• Welcome to ASR. There are many reviews of audio hardware and expert members to help answer your questions. Click here to have your audio equipment measured for free!

RME announces app control for RME Adi-2 series

I find that Fabfilter does a great job in this aspect. It can adapt to your operations, whether it's linear movement or rotation.
Take a look at its help documentation. It's a textbook example of human factors design:
Thanks for that. This how it should be done, to allow everbody to use the way they find most intuitive.
Only direct keyboard support is missing which I often find the most convenient way of doing things mainly because it does not require a "user task switch" once you've set the focus on an element. One can control the parameter as directly as possible without looking and with direct haptic feedback, also accessing adjacent elements are selected quickly. I always loved the old versions of the Samplitude DAW for this. Even better would be one character shortcuts to set the focus, like 'V' to access main volume etc.
 
Exactly. Intuitive or not, this is not rocket science to find out and done equally nearly everywhere for decades.
Yeah, so what it's difficult to use? Everybody else did it that way so there's no reason to reinvent the wheel. What are we, some kind of innovative company or something? Pshhh... Great attitude.
 
I'm also one of those people who cannot handle the way rotary knobs/dials are often implemented in GUI. The obvious and natural behavior would be: you grab (click) it with the mouse anywhere at/near its circumference and the make the same rotational move that you would do with your fingers.
But is implemented like it were a linear fader, how stupid is that? Would anyone accept it if a linear faded would have to be operated like a rotary knob? For sure, no. So why this botched usage concept for rotary controls?
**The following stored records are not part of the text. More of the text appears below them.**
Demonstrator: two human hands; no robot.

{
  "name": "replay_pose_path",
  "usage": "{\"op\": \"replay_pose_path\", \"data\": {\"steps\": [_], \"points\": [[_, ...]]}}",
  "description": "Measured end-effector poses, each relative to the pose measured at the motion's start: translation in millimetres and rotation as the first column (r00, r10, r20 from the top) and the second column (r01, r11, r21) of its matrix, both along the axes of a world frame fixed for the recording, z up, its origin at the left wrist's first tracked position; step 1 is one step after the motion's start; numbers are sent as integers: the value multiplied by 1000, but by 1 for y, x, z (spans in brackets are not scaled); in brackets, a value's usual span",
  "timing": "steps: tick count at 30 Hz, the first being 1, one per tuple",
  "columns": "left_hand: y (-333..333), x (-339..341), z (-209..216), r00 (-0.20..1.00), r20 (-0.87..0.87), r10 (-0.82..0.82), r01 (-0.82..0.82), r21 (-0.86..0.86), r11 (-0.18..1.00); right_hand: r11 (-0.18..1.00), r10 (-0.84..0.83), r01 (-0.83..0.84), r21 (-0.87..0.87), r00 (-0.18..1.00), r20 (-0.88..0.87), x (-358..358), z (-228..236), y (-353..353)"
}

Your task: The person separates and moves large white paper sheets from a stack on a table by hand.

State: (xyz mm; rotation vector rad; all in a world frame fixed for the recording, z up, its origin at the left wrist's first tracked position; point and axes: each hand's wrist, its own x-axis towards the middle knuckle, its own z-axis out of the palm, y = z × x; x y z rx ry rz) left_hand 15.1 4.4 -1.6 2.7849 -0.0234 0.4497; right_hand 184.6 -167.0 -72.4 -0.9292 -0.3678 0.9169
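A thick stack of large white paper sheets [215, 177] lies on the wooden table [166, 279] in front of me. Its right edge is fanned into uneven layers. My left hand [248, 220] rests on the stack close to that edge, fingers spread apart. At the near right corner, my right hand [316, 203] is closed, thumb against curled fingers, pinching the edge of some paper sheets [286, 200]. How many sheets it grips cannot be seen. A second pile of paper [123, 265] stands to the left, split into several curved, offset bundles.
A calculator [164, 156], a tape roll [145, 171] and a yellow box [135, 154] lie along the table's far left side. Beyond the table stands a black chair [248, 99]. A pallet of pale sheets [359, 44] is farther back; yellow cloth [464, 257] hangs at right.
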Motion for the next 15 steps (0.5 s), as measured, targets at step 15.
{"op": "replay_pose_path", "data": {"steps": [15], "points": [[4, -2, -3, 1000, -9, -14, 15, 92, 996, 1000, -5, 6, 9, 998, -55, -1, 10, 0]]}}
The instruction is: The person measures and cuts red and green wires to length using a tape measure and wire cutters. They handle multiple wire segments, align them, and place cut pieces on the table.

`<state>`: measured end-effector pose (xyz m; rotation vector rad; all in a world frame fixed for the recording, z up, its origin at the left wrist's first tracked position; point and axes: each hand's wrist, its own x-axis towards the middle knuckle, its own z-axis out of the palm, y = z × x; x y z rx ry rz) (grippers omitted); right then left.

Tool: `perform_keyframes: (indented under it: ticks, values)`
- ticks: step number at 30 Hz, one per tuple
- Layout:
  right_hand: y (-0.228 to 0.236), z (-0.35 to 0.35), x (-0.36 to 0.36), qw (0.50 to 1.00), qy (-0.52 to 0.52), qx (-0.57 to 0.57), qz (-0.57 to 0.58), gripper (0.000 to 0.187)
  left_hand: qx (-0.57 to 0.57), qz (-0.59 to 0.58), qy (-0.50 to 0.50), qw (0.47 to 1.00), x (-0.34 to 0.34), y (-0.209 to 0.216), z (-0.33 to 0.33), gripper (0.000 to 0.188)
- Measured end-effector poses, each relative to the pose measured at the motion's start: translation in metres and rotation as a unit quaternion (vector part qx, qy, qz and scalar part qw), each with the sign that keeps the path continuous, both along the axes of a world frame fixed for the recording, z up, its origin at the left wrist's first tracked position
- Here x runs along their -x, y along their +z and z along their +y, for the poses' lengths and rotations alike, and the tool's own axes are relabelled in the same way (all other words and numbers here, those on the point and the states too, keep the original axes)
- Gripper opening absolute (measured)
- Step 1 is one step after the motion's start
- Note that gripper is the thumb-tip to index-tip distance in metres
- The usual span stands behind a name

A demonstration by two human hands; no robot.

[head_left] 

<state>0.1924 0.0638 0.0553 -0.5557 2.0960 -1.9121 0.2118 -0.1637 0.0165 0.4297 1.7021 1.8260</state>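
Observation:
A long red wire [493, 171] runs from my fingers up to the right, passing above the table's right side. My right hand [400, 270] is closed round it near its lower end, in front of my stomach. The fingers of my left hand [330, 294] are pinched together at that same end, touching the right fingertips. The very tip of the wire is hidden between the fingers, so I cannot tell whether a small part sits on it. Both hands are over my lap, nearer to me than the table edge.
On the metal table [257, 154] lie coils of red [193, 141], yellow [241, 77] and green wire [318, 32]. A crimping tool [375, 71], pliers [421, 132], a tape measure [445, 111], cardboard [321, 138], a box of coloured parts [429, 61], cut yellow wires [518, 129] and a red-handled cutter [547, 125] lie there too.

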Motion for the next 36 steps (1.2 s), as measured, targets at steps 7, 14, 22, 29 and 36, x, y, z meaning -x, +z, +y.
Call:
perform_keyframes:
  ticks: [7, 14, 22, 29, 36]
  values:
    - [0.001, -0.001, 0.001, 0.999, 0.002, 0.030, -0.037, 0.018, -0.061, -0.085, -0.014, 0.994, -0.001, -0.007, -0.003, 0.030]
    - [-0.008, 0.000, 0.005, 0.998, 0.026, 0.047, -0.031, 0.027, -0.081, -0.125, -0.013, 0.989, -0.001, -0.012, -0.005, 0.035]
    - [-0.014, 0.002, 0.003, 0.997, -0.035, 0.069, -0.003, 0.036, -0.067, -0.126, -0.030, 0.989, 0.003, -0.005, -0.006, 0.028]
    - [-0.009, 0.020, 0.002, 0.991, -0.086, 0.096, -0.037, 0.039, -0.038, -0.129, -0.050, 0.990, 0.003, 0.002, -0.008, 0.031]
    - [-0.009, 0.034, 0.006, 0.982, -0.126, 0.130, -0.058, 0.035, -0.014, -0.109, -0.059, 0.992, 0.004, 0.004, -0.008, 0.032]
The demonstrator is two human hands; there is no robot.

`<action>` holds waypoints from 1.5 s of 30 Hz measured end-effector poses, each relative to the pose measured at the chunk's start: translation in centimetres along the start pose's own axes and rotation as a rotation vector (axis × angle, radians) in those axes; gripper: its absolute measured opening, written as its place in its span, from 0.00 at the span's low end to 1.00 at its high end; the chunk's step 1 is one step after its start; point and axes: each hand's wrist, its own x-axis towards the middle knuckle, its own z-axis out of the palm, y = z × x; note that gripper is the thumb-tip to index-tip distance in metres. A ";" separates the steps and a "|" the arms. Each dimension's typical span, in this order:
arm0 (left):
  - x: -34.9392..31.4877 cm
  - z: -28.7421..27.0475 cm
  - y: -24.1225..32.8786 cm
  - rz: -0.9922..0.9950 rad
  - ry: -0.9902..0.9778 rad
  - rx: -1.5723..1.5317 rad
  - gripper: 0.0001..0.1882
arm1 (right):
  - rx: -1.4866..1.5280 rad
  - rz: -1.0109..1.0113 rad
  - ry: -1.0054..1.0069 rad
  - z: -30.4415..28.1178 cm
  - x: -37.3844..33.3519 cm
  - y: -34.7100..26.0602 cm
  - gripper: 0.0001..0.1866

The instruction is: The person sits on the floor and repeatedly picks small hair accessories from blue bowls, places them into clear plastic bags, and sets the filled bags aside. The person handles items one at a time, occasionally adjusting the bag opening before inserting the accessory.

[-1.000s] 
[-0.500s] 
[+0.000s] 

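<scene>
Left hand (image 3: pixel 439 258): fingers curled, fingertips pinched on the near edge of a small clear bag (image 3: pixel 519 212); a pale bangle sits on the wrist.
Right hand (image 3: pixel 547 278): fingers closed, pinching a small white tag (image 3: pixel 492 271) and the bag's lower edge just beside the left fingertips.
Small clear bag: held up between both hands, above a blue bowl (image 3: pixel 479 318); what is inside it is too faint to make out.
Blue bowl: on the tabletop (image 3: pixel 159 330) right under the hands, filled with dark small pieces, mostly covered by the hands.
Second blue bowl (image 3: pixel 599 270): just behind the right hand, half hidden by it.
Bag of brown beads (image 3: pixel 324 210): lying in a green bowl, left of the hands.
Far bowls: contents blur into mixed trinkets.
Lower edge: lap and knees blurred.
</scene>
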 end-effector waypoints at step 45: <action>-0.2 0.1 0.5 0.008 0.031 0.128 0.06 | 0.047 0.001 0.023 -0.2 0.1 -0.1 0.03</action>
My bigger grief, however, is that the GUI cannot be handled with the keyboard, let alone blindly. The expected behavior, as used in many other programs, is TAB and SHIFT-TAB to move the focus (which means the item which has the focus must highlight this in some way), then SPACE to switch a toggle or cycle through a list and CURSOR-UP/-DOWN to increment/decrement numerical parameters in reasonable steps (or use SHIFT as a modifier for a "fine" stepping).
It's so inefficient and imprecise. How many times have you struggled to get the number you're trying for with one of these but keeping going over and under? Or going from around 500Hz to 5kHz on the EQ settings takes forever. A slider with a digit-field that takes keyboard input would be so much easier.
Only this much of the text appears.